I'm saying, if we go into a inflationary phase, the government could pass legislation forcing borrowers to pay at a higher rate, or one that's tied to inflation, or something of that general nature.

----------


## theoakman

> I'm saying, if we go into a inflationary phase, the government could pass legislation forcing borrowers to pay at a higher rate, or one that's tied to inflation, or something of that general nature.


well, who cares?  Then default on your debt.  The "what if" means nothing.  It's no different than a person defaulting on their ARM because they didn't like the rate reset.  The only difference is, they actually signed on the dotted line for that mortgage when someone on a 30 year fixed didn't.  It's called "fixed" for a reason.  If the government forces people to restructure contracts, the gig is up and you are living in a pure totalitarian state of tyranny.  Furthermore, the velocity of money can even outstrip the velocity of a congressional hearing.  The day the government tries to restructure everyone's mortgage is the day the people of the United State overthrow the government.  The government won't restructure the contract.  They'll simply raise your property taxes.  Why let the bank get more money when they can take more money from you directly through taxation?

----------


## Zippyjuan

> I'm saying, if we go into a inflationary phase, the government could pass legislation forcing borrowers to pay at a higher rate, or one that's tied to inflation, or something of that general nature.

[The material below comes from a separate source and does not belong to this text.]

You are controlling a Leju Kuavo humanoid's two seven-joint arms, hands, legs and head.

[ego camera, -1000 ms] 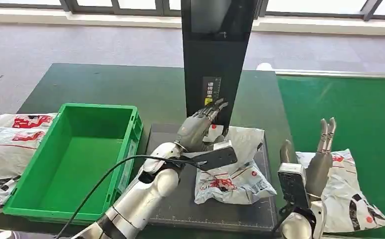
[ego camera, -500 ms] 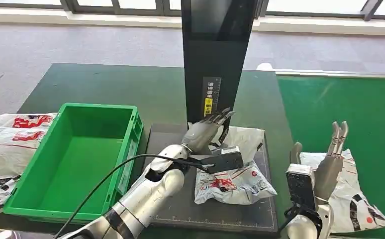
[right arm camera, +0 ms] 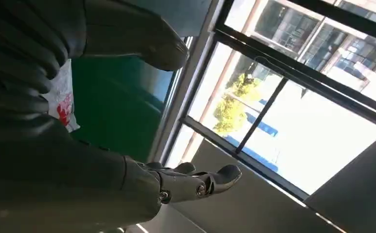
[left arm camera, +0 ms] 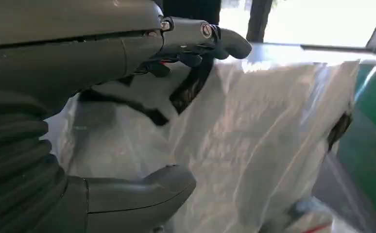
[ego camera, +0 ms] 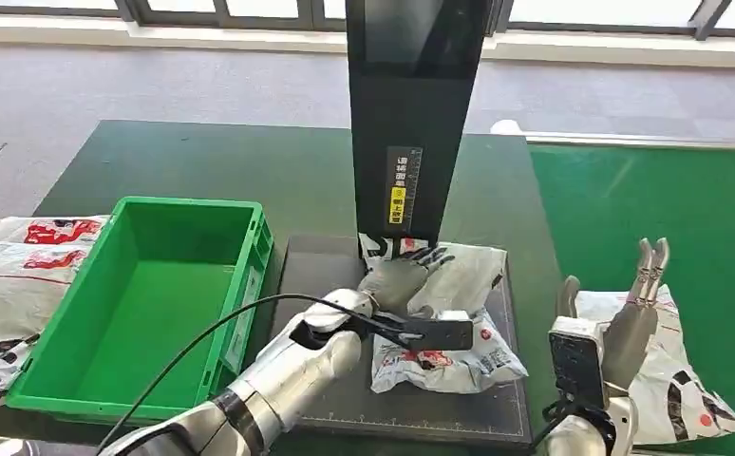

No reason they would want to do that- retroactively re-write contracts.  One of the problems they are concerned about right now is the default rate on houses.  If they passed such a law the defaults would go through the roof.  The Government does not receive any more or less money based on the rate a person is paying on their mortgage.  Higher interest rates would mean more money a person who does not lose their home could deduct from their taxable income so that would reduce their tax revenue.  It would be completely counter- productive from their point of  view.

----------


## WRellim

> I think all loans are still technically callable.


Most mortgage loans cannot be "called in" -- Fixed rate mortgages are at set interest rates and for fixed terms; which cannot be changed w/o setting up a new contract.

What is all in the ARM and other mortgages God only knows.

BTW, this is something anyone doing a refinance (or new mortgage) these days needs to be especially careful of; while most states have laws regarding RE mortgages, that doesn't mean the banks won't try to slip in some "ambiguous" phrasing (they've become experts at that in the last few decades).

IMO anyone signing *any* new loan contract these days should be going over every single line and word of that contract, flagging it with questions and then meeting with a _knowledgeable_ RE lawyer to go over anything and everything that even remotely "smells" funny.

----------


## icon124

> Hmmm I seem to remember Ron Paul AND Peter Schiff saying hyperinflation IS going to happen. . . Ron in his Texas Straight Talk and Peter every week on his show. Peter said something like best case situation would be half the dollar's current value lost. . . if we are really lucky.


The "he said it so it must be true" statement really doesn't prove that there will be HYPERinflation.  Schiff is a good guy, but more often than not he over simplifies and assumes some things that are NOT true.  The fact of the matter is that the money supply is NOT increasing to cause inflation (only the monetary base) and the Fed has a ton of programs in place to sterilize the growth (if and WHEN it begins).  

Now I'm not saying that we won't see inflation, what I'm saying is that we won't see hyperinflation.  Do the research, Ron Paul and Schiff are very good men but not always 100% accurate in their statements.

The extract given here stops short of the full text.